Nie popełniamy, zwłaszcza poważnych. A jeśli już, to jakieś błahe
żeby się uczyć na nich :->
> Wielu rodzicom się zdaje, że ich dzieci przewyższają inne w rozwoju.
Bo wiele przewyższa. Nawet dorosłych.
> Niedostarczenie dzieciom zabawek typowych dla tego wieku a tylko
> katowanie ich aparatmi cyfrowymi jest błędem.
Dostarczenie aparatu nie oznacza pozbawienia pluszaka czy grzechotki.
> Problem może sie ukazać
> po paru latach jak
> dziecko pójdzie do szkoły. Ale to już wasza sprawa.
Nie tylko nasza .Mnie psychologowie posłali wcześniej
do szkoły. Dzieciom nie zrobiłem takiej krzywdy.
Co ciekawe, to psycholog szkolny, mimo że stwierdził u dzieci
"przewyższanie innych w rozwoju" (jak uważał, z powodu wychowania
bez telewizji) radził nie posyłać do zerówki - wówczas
obowiązkowej - aby "dziecko się nie zmarnowało".
> A jak sami sobie chcecie sprawić zabawke to się nie wymigujcie
> dziećmi.
Dostarczenie zabawki sobie nie wyklucza dostarczenia zabawki dziecku.
PS Zawsze myślisz tak jednowymiarowo?
--
nb
-
43. Data: 2009-11-19 07:39:55
Temat: Re: Cyfrówka dla dziecka
Od: Janko Muzykant <j...@w...pl>
Yogi(n) pisze:
>> Masz chyba racje, a mnie czas umierac.
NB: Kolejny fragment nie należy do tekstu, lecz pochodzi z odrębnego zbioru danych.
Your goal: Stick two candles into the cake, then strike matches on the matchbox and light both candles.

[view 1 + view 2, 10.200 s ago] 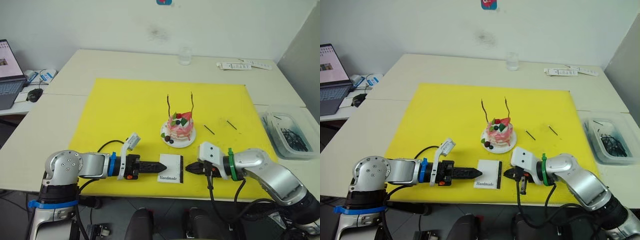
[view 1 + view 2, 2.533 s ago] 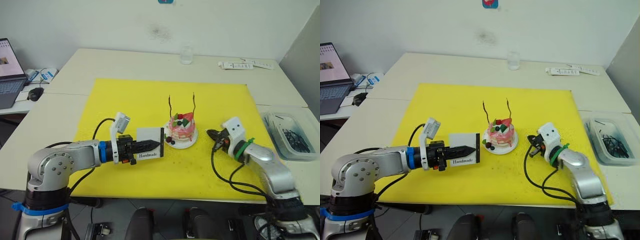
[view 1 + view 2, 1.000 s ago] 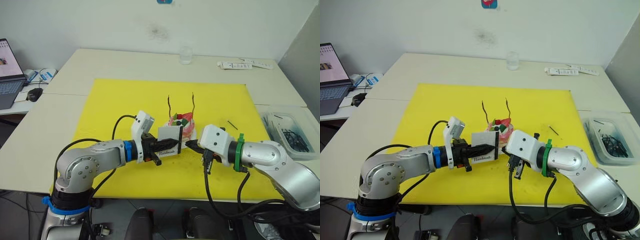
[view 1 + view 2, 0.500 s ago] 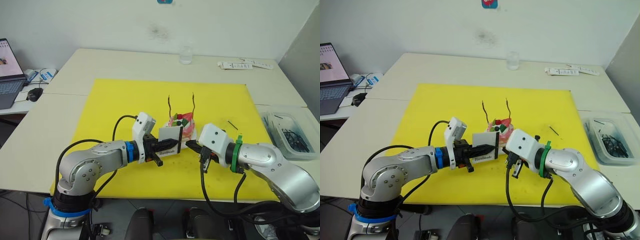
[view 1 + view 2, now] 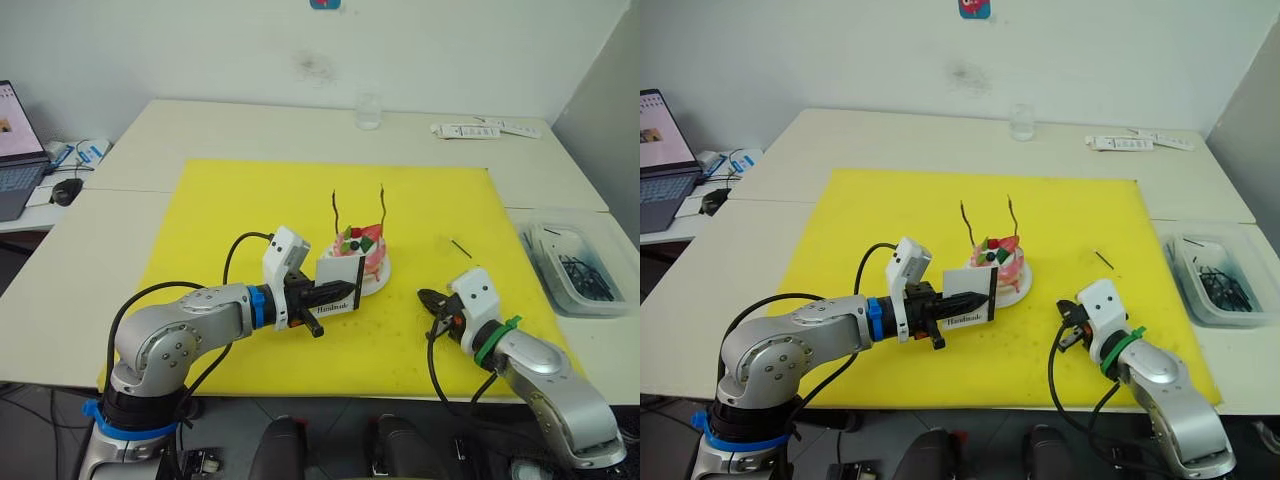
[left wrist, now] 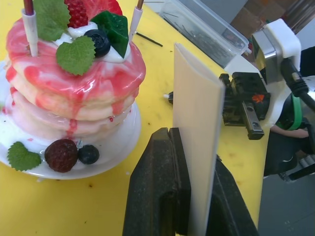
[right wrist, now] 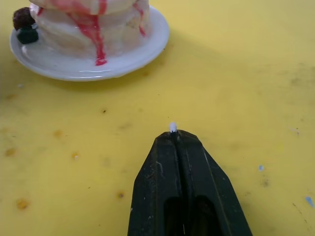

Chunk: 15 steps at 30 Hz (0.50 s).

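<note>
The pink-and-white cake (image 5: pixel 366 252) stands on its white plate (image 5: pixel 378 281) in the middle of the yellow mat (image 5: pixel 250 210). Two thin wavy candles (image 5: pixel 337 212) (image 5: pixel 383 206) rise upright from its top. My left gripper (image 5: pixel 347 290) is shut on the white matchbox (image 5: pixel 340 270), holding it on edge just in front of the cake, left of its middle. My right gripper (image 5: pixel 423 296) is low over the mat, to the right of the plate and apart from the matchbox. It is shut on a match, of which a pale tip (image 7: pixel 173 127) pokes out past the fingertips.
One loose match (image 5: pixel 461 249) lies on the mat right of the cake. A clear plastic box (image 5: pixel 570 268) of dark sticks sits past the mat's right edge. A glass (image 5: pixel 368 112) and white strips (image 5: pixel 480 130) are at the back, a laptop (image 5: pixel 12 150) at far left.
My right gripper has drawn away from the matchbox, moving right and lower over the mat. The left gripper still holds the matchbox in about the same place.
</note>
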Available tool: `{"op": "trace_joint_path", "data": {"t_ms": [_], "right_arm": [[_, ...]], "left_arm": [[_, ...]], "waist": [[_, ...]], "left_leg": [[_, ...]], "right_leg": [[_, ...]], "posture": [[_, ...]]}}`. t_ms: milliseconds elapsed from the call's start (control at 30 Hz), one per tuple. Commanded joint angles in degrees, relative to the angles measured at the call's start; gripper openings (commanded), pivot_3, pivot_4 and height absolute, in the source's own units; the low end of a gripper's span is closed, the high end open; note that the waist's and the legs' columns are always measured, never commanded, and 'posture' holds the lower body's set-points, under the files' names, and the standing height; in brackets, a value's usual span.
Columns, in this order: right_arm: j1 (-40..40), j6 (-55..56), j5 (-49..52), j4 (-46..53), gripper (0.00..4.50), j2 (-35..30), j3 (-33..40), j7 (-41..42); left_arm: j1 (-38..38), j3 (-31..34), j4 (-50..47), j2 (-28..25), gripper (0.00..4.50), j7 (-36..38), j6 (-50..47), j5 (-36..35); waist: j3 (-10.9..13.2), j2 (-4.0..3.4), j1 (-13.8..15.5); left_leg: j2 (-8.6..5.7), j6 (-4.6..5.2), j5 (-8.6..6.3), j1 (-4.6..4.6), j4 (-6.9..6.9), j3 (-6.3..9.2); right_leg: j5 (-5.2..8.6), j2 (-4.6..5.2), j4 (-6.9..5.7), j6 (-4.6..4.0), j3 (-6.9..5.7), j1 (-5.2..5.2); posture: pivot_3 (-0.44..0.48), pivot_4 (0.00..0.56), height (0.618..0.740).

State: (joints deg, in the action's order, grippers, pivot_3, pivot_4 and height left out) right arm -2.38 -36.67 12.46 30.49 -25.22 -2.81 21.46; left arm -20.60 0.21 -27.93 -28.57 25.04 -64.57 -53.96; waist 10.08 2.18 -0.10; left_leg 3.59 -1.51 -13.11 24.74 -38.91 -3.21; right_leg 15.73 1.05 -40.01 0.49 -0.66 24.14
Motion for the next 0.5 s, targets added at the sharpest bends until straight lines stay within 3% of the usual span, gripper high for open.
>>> {"op": "trace_joint_path", "data": {"t_ms": [33,133,267,500], "right_arm": [[-1.29,2.84,-0.46,-0.69,0.01,1.12,1.11,-0.77],[-2.62,3.92,-0.48,-0.88,0.63,1.27,0.87,-0.36],[-3.81,7.36,-1.85,-1.87,1.93,1.15,-0.19,0.13],[-4.84,15.60,-4.08,-6.28,1.93,2.63,-0.07,-0.41]], "left_arm": [[-0.36,-0.07,-2.36,-0.42,0.00,0.83,0.92,-0.22],[-0.27,0.05,-2.58,-0.63,0.00,0.90,0.79,-0.32],[-0.20,0.15,-2.79,-0.65,0.00,0.78,0.58,-0.47],[-0.57,0.00,-2.30,-0.50,0.00,0.95,0.69,-0.22]], "waist": [[0.00,0.00,0.02],[0.00,0.00,0.03],[-0.01,0.00,0.03],[-0.01,0.00,0.02]], "left_leg": [[0.01,0.00,0.00,0.02,0.00,-0.01],[0.01,0.00,-0.01,0.03,0.01,-0.03],[0.01,0.00,-0.01,0.03,0.01,0.00],[0.00,0.00,0.00,0.01,0.00,0.00]], "right_leg": [[0.01,0.01,0.01,0.01,0.02,0.01],[0.03,0.03,0.05,0.03,0.03,0.00],[0.03,0.03,0.03,0.03,0.01,-0.01],[0.02,0.02,0.02,0.03,0.02,-0.02]], "posture": [[0.000,0.150,0.684],[0.000,0.150,0.684],[0.000,0.150,0.684],[0.000,0.150,0.684]]}}
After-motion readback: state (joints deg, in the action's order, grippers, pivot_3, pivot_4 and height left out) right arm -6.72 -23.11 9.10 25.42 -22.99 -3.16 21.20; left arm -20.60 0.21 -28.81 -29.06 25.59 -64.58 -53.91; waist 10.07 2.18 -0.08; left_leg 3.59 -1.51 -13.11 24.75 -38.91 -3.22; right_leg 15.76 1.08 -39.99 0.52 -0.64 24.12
Mnie kupili Drucha gdy mialem
>> 10-12, a powiekszalnik zbudowalem majac 13, wtedy tez zaczalem
>> pstrykac.
>> Pozdrawiam StaM
>
> Ja dostalem ami66 kiedym mialem 7 lat i nie rozstawalem sie z nim przez
> pare ladnych lat.
A ja dopiero na komunię dostałem własną Smienę (nie mogłem wcześniej sam
pstrykać Startem, bobym przecież zepsuł), po czym pierwszy film
wypstrykałem na widoczki okolicy. Jak rodzice dali do wywołania,
dostałem lanie, że marnuję pieniądze na bzdury. Przestałem fotografować
na jakieś 10 lat. Przejechały na mych oczach ostatnie parowozy,
skończyła się wieś z kosą i wozami drabiniastymi, odjechały ''ogórki'',
zasłonił się szczelnie kiczem i samochodami Kazimierz i zniknęło tyle
rzeczy, które myślałem, potrwają trochę dłużej...
A dziś wiele bym dał za znalezienie tej garstki zdjęć, za które
zaliczyłem lanie. Ale one od dawna w koszu siedzą...
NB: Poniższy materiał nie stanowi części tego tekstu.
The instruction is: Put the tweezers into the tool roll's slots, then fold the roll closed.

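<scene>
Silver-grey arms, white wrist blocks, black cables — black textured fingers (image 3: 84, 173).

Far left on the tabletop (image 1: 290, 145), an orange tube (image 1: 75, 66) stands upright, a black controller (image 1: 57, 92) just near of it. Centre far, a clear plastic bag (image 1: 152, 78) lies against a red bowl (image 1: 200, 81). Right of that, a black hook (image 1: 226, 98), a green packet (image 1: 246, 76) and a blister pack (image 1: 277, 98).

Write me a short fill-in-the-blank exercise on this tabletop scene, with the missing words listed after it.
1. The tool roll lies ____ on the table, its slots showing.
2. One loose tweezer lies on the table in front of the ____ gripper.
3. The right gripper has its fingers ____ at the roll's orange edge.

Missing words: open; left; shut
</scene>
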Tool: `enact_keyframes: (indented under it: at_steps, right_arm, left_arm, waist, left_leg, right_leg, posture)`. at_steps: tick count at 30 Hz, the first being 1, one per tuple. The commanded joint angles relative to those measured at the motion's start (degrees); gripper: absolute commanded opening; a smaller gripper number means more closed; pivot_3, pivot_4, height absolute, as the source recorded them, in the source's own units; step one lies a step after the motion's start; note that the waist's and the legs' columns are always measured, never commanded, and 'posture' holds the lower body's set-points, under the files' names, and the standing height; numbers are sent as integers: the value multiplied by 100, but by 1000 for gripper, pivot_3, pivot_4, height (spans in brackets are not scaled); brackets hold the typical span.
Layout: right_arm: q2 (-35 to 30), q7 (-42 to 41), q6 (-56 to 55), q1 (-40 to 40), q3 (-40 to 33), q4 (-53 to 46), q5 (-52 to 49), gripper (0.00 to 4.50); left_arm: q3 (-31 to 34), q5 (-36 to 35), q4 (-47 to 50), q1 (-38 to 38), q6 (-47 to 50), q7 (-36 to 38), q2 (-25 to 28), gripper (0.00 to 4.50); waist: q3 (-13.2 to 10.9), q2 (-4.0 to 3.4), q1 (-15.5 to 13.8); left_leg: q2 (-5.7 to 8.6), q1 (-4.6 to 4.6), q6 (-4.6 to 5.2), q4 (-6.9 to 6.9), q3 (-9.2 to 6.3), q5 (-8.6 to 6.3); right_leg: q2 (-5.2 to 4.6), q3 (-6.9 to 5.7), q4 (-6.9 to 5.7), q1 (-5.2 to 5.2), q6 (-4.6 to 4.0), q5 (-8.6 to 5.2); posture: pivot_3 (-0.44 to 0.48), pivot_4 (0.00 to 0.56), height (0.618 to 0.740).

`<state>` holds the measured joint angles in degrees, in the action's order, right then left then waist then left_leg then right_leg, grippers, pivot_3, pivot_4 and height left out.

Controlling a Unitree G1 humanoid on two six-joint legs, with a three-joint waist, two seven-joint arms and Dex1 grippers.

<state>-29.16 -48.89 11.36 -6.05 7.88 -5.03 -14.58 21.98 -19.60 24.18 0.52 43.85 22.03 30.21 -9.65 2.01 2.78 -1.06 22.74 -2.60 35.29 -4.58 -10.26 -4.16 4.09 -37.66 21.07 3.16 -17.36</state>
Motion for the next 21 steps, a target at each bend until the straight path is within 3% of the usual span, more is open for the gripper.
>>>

Co do kupowania sprzętu trzylatkom - w tym wieku, tak gdzieś do zerówki,
dzieci są niebywale chłonne i szczere i jeszcze bez tych cholernych
naleciałości z dorosłego świata - pozerstwa, przebiegłości,
rozpatrywania wszystkiego w kategoriach ''ja w świecie''. Dużo łatwiej
na płaszczyźnie sztuki dogadać się z czterolatkiem niż dziesięciolatkiem.
Tylko trzeba kupić dziecku coś pancernego, bez skomplikowanej techniki.
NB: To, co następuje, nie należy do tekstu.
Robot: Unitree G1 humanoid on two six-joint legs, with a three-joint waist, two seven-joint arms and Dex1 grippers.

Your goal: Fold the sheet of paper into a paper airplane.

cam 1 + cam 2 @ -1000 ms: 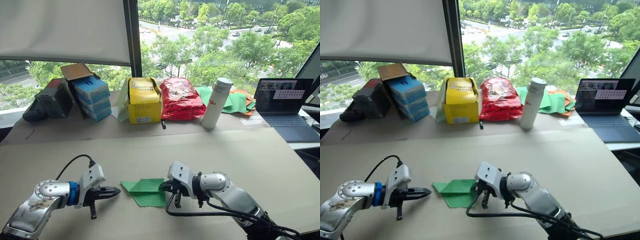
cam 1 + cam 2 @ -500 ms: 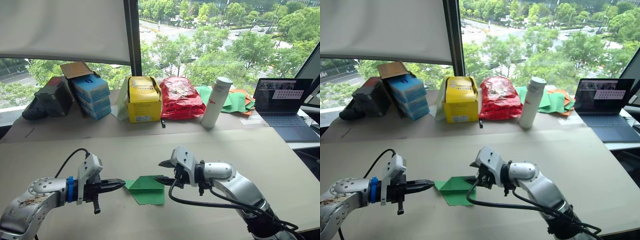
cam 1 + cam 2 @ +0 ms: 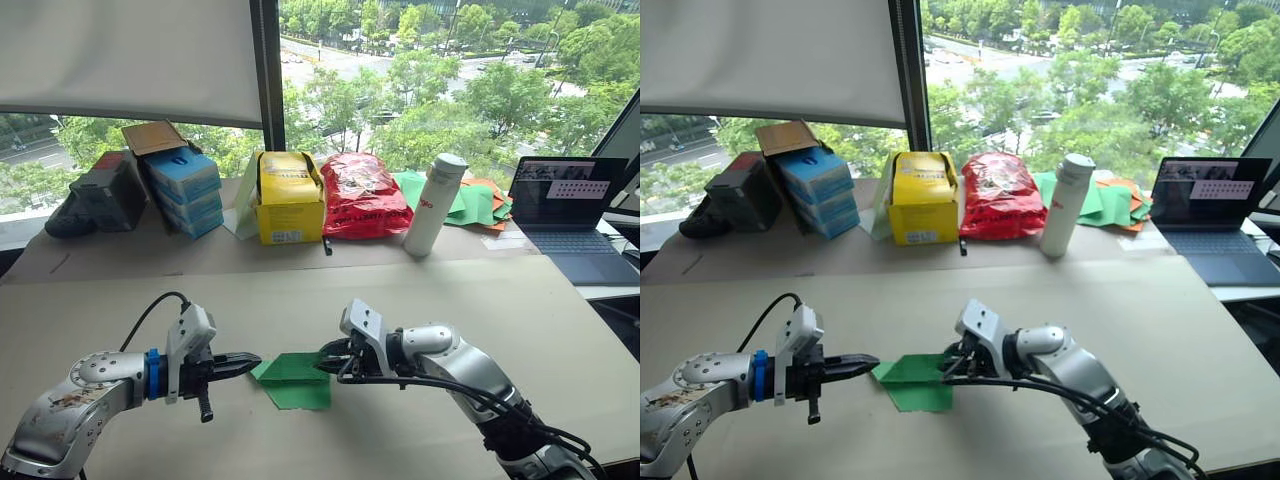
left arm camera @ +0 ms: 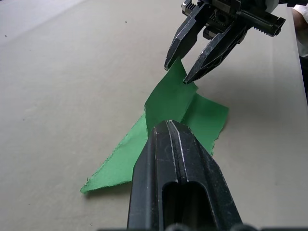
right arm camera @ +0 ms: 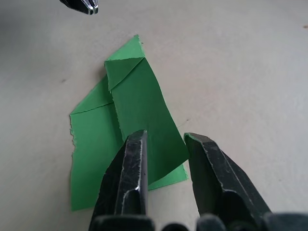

Rodzice mający cechę ''liczypikseli'' powinni sobie na ten czas zawiesić
tę przypadłość. Dziecko ma dokładnie w dupie ac, ostrość obiektywu, ff i
całą resztę bzdur, która większości dorosłym zasłania świat. Dziecko
widzi uczucia i skojarzenia. Tak na marginesie, możecie dzieciom tego
zazdrościć, ale większość z was nawet nie za bardzo kojarzy, czego.
--
pozdrawia Adam
różne takie tam: www.smialek.prv.pl
/porażka na maxa, żenua, polewka, a ja jestem kul-gostek, spox no i szacun!/
-
44. Data: 2009-11-19 07:44:22
Temat: Re: Cyfrówka dla dziecka
Od: Janko Muzykant <j...@w...pl>
J.F. pisze:
>> Najlepiej do śmierci.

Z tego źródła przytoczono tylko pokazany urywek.